For more information, check out TechRepublic’s VPN and Firewall Center,
or visit NetScreen’s website.

Quality of Service for all
Improved firewalls and routers, incorporating Quality of Service (QoS), enable the limitation of bandwidth for incoming and outgoing data, which in turn increases acceptable performance for each employee outside of the office, no matter the connection speed.
In networking, Quality of Service (QoS) is a term that indicates a guaranteed bandwidth level.
With QoS integrated within a VPN, an administrator gains full control over the data flowing through the network. Two ways to maintain this control are packet classification and bandwidth management:

  • Packet classification
    Packet classification groups data by importance.
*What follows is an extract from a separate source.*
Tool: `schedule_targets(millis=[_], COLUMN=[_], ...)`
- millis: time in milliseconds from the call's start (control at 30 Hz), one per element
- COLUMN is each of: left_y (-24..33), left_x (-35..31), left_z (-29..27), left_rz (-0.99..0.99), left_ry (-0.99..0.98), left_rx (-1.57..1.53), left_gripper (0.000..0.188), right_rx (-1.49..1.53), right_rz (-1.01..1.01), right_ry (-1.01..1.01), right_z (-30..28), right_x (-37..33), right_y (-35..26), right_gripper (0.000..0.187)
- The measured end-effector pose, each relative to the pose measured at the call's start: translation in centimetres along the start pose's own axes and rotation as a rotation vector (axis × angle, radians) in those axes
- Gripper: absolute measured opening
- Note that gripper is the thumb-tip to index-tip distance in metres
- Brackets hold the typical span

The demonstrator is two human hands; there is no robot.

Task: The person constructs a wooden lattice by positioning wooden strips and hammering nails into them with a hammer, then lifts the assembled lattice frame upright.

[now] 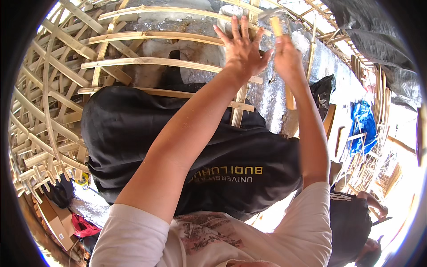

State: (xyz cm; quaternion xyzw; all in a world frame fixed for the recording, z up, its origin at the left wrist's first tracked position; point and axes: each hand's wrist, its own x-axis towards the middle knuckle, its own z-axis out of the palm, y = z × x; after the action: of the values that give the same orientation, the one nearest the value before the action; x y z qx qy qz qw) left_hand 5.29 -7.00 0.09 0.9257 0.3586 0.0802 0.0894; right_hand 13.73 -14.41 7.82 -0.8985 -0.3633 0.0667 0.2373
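Note:
My left hand (243, 52) lies with its fingers spread over the right end of a bamboo lattice frame, next to an upright strip (238, 110). Close to its right, my right hand (288, 58) is closed around the wooden handle of a hammer (276, 26). The hammer's metal head is raised just beyond the left hand's fingertips. Several bamboo slats (158, 36) run crosswise from the left towards the left hand. No nail can be made out under either hand.
Black cloth (133, 120) covers my lap beneath the frame. Woven bamboo lattice (49, 84) fills the left side. Silver foil sheeting (322, 55) lies beyond the hammer. A blue cloth or bag (362, 127) is at the right. Another person in black shorts (349, 218) is at lower right.

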Motion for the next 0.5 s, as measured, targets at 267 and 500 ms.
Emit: schedule_targets(millis=[267,500], left_y=[0.1,0.4], left_x=[0.0,0.1], left_z=[0.2,0.4], left_rz=[0.007,0.016], left_ry=[0.001,0.024], left_rx=[-0.027,-0.025], left_gripper=[0.069,0.069], right_rx=[0.051,-0.03], right_rz=[0.048,-0.136], right_ry=[-0.092,0.039], right_z=[-0.8,-0.6], right_x=[0.1,-0.1], right_y=[-0.5,0.3], right_gripper=[0.027,0.025])
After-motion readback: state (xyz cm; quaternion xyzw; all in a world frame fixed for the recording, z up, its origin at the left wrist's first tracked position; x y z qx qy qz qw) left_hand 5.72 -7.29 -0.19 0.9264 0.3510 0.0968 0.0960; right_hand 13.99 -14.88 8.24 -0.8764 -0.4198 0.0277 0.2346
The more important the data, the higher its classification, and the better handling it receives at the expense of other, less important data on the same network.
  • Bandwidth management
    By using bandwidth management, a VPN administrator can police the incoming and outgoing data from a network and allow certain amounts of bandwidth to be available for differing packet classifications.

Other forms of bandwidth control
Depending on the needs of the network administrator, there are additional ways of controlling the amount of available bandwidth:

  • Traffic shaping
    Traffic shaping comes into play when a service provider detects Internet traffic congestion. The amount of incoming and outgoing data streams is then lowered via queuing. This causes the bandwidth in use to fall below the allowed allocation.
  • Fair bandwidth
    Fair bandwidth allows all users on a network to obtain equal access to Internet bandwidth. With fair bandwidth enabled, applications using large amounts of a data stream, such as MP3s, will have their bandwidth decreased in order to provide fair access to other employees.
  • Guaranteed delivery
    Guaranteed delivery reserves a section of bandwidth for specific services within a network, such as video teleconferencing, voiceover IP, and money transactions. It determines which services are high priority and allocates bandwidth accordingly.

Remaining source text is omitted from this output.